There were traces of a smile about his expression, but suddenly the evening was going badly for Alethea and she could not respond. ‘Have you ever been married?’ she asked abruptly.

Trent he Havilland studied her unsmiling face for some seconds, as if trying to gauge what, if anything, lay behind her question. ‘No, never,’ he stated at last. But his eyes were alert, his expression all at once unsmiling. ‘Have you?’

‘Good Heavens, no!’ Alethea exclaimed.

‘You sound as if you find the idea appalling?’ he suggested, his dark eyes steady on her violet ones.

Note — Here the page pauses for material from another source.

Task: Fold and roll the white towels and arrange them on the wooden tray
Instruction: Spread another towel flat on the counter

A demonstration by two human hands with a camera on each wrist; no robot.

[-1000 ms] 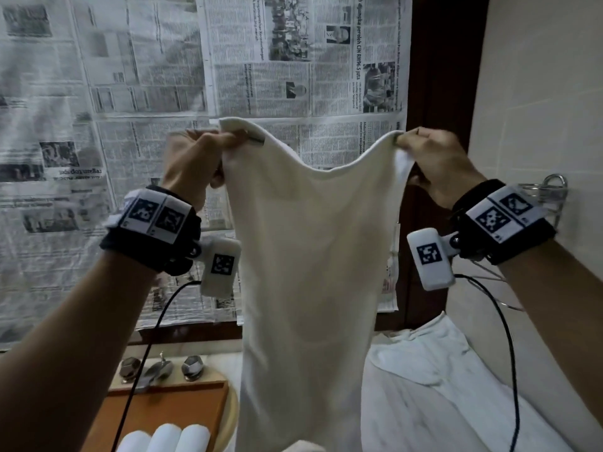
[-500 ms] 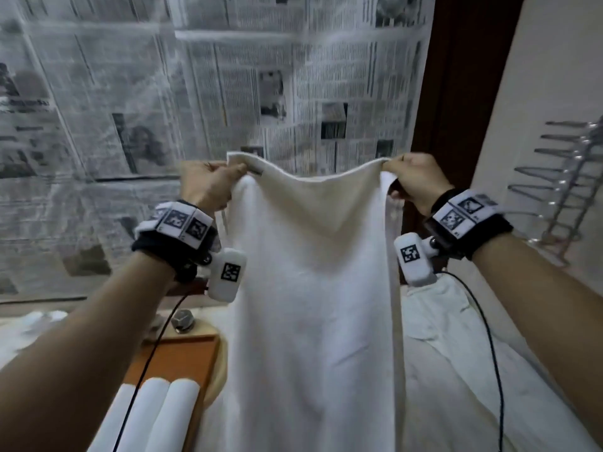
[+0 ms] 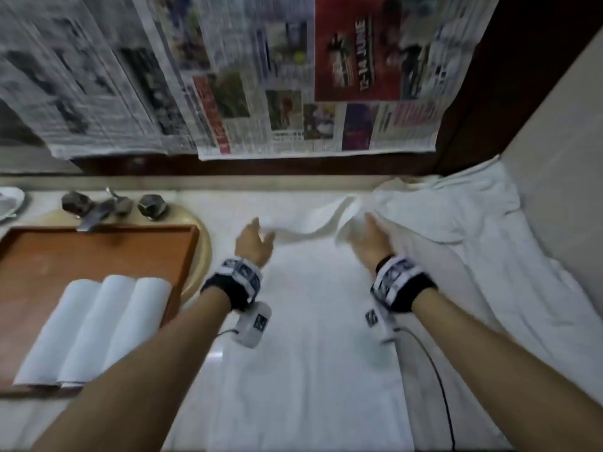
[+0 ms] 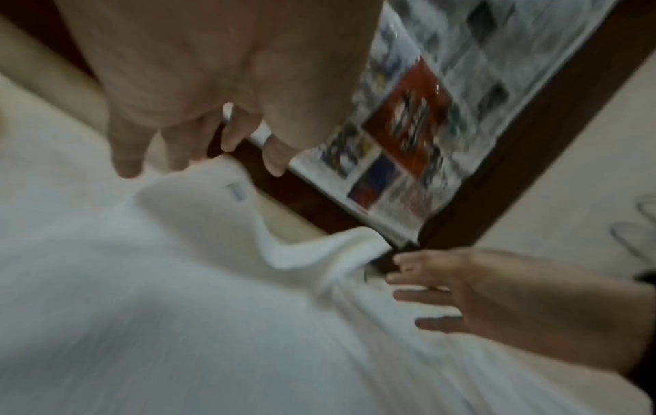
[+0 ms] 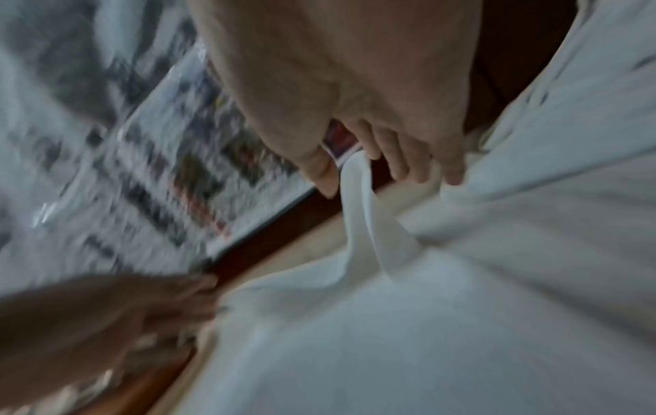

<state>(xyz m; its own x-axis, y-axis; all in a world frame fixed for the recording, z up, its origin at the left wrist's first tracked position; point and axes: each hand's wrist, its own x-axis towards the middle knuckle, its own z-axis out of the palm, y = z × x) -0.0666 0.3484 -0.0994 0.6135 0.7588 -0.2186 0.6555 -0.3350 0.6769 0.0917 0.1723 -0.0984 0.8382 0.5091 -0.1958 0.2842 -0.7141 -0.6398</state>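
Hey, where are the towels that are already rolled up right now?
In the head view, three rolled towels lie side by side at the near end of the wooden tray, lower left, beside the left forearm.

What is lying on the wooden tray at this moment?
Three rolled white towels lie side by side on the near part of the wooden tray. The far part shows bare wood. The tray's near left corner is outside the picture.

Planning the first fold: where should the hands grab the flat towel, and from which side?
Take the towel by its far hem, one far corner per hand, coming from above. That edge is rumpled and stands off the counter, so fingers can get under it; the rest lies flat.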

Suddenly her tension vanished, and her sense of humour quite unexpectedly bubbled to the surface. ‘So long as you weren’t asking,’ she replied and, when his eyes remained unflinching on hers, she continued, ‘I should hate to hurt your feelings.’

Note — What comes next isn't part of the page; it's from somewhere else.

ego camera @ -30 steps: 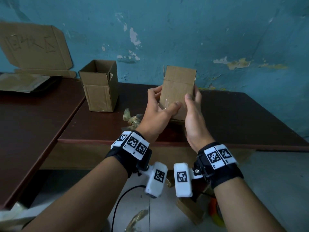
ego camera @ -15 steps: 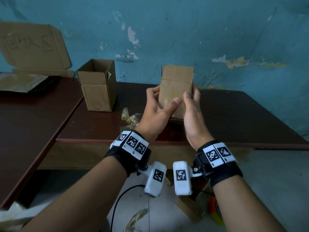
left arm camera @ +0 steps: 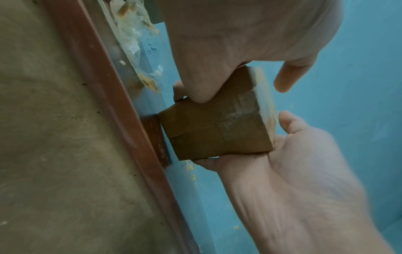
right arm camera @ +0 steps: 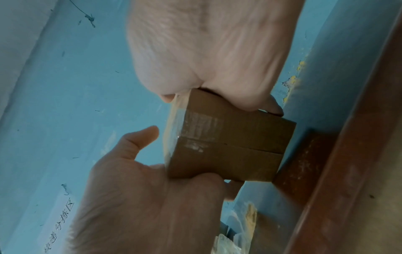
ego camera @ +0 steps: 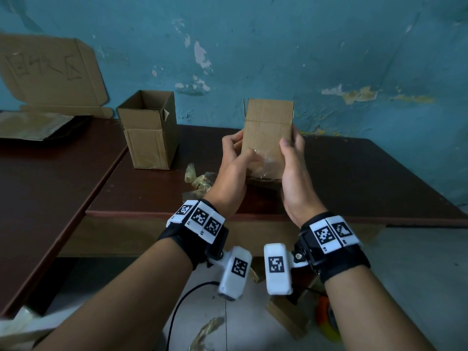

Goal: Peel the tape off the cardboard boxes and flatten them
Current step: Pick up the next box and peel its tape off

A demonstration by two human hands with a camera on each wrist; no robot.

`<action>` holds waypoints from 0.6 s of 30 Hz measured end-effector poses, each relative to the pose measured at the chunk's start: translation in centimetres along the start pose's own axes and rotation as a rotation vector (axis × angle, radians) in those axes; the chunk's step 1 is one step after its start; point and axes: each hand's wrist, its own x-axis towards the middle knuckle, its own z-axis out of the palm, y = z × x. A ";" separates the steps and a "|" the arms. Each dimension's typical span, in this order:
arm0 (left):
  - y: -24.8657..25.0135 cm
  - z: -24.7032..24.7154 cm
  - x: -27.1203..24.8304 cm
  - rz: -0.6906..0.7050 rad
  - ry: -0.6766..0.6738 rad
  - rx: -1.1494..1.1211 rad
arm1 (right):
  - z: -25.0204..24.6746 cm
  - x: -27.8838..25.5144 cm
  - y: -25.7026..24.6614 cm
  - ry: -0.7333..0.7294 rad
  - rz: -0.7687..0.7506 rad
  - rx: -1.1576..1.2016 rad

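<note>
Small cardboard box (ego camera: 267,138) held upright above table (ego camera: 354,178) edge, gripped btwn left hand (ego camera: 234,171) & right hand (ego camera: 293,173), clear tape (ego camera: 263,160) on near face touched by left thumb, 2nd open box (ego camera: 149,133) set to the left, peeled tape scraps (ego camera: 197,178) nearby.

We face a teal wall (ego camera: 304,46) whose paint has flaked away in pale and yellowish patches. Against it stand two dark reddish-brown tables (ego camera: 367,178), pushed together at an angle, the left one (ego camera: 45,188) running toward us. Below them we see a pale floor (ego camera: 417,274) with a black cable (ego camera: 177,307) trailing across it. The light is dim and cool.
</note>
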 end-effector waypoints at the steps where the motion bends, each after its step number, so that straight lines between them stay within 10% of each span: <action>1: 0.0 0.1 0.0 -0.006 0.013 -0.019 | -0.1 0.0 0.0 -0.005 -0.003 0.003; 18: -0.5 0.2 0.4 0.013 0.062 0.044 | -1.0 -0.1 -0.3 -0.144 0.035 -0.003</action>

‘Like hell you would,’ he rejoined.

‘I’d never hurt anyone on purpose,’ she informed him coolly.

Her coolness didn’t so much as touch him. ‘Turn them down gently—is that your motto?’ he surmised, as if he truly thought she must have received several marriage proposals by now. She wasn’t interested in marriage, for goodness’ sake! Nor did she care much for the subject under discussion, she decided. Though, before she could open her mouth to change it, she discovered that Trent had had enough of it too, and was heading in another direction himself to ask, ‘May I enquire after your father?’

Alethea was not sure that she cared for this new subject any better. ‘My father?’ she prevaricated.

‘He doesn’t live at home?’ Trent pursued, not a man to give up easily, even if her look did have a chilly edge to it.

Had her mother told him that? She did not want to think so. But, much as she loved her parent, she was not blind to the fact that her mother could be manipulative when it suited her. She remembered the sour expressions on both her mother’s and her sister’s faces when she had gone into the sitting room. And, even though she had earlier been convinced that she didn’t want to know what had gone on in that room before she had come downstairs, she found she was asking in a rush, ‘What did my mother say to you?’

‘Nothing to cause such distress in those beautiful violet eyes,’ he answered. Quite gently, she thought, but it was a non-answer just the same.

‘So tell me,’ she insisted.

He shrugged, but he was watchful as he revealed, ‘Apparently you’re more interested in your career than you are in men.’

She could cope with that. ‘Anything wrong in that?’ she asked.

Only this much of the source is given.